The global investment firm has promised to give $2.5 million to renovate basketball courts in the borough, but Miller, like Green and Jeffries, said it wasn’t enough.

“Brooklynites and New Yorkers of every race and religion should be concerned about the presence [of Barclays] in our borough,” Jeffries told The Brooklyn Paper last week.

Daughtry — a prominent anti-apartheid activist who escorted Nelson Mandela to Brooklyn shortly after the South African freedom fighter was released from jail — also spoke out last week, calling the decision to pair with Barclays “troubling.”

Longtime critics of the project said that the Barclays deal showed Ratner’s true colors.

“This developer doesn’t even have respect for those blacks who support the project,” said Councilman Charles Barron (D-East New York).

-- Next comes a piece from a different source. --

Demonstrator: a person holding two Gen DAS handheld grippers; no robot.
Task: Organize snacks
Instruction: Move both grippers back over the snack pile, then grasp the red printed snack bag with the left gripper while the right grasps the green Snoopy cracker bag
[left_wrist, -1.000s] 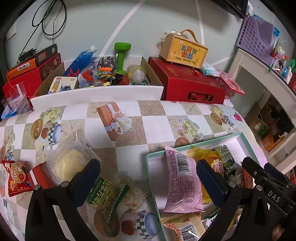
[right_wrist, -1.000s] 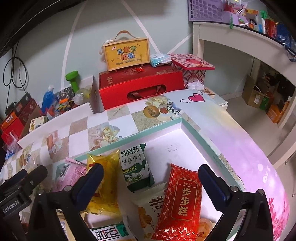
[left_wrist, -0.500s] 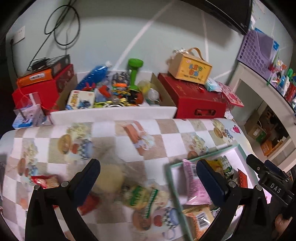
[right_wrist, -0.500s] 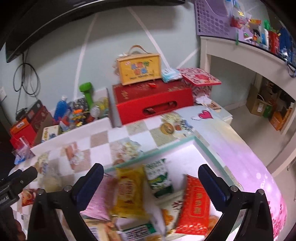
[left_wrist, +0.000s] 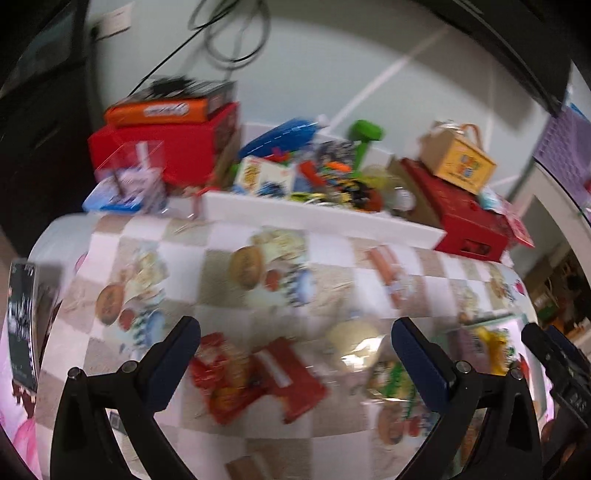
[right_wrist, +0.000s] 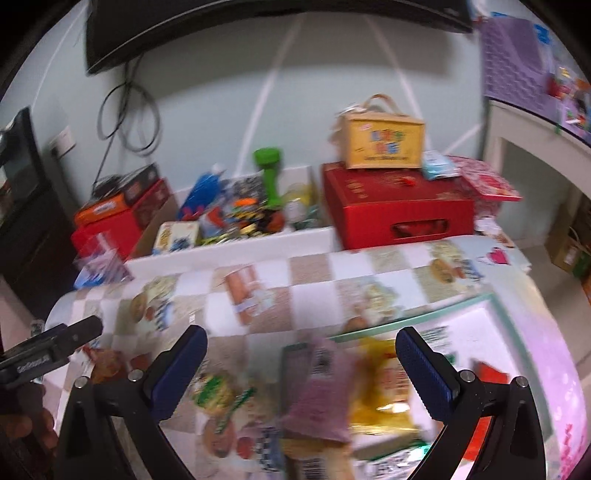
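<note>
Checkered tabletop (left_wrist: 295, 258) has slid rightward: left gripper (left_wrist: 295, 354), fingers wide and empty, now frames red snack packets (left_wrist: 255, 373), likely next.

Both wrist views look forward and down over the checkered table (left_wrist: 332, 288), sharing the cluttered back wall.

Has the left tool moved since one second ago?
Yes. The left tool has swung left: against the fixed tray, it sat over the pink packet before and now hangs open above the red snack packets.
</note>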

Barron plans to attend Sunday’s protest.

Meanwhile, reporters on the rap beat have started to question hip-hop mogul Jay-Z’s continued relationship with Ratner, with such headlines as “Jay-Z’s Team Nets $400m from Ex-Slave-Trade Company” on the celebrity Web site, TMZ.

Jay-Z (a.k.a. Sean Carter) has a history of boycotting companies that offend him. Last year, the jiggaman stopped drinking Cristal champagne after a company executive made an apparently racially tinged comment about the luxe bubbly’s popularity in the rap world.

This time, a boycott looks unlikely for the one-percent Nets owner.

At a press conference on the naming deal two weeks ago, Carter snubbed reporters who questioned him about the slavery connection.

But this week, TMZ launched an online poll with the question: “Is Jay-Z a hypocrite?”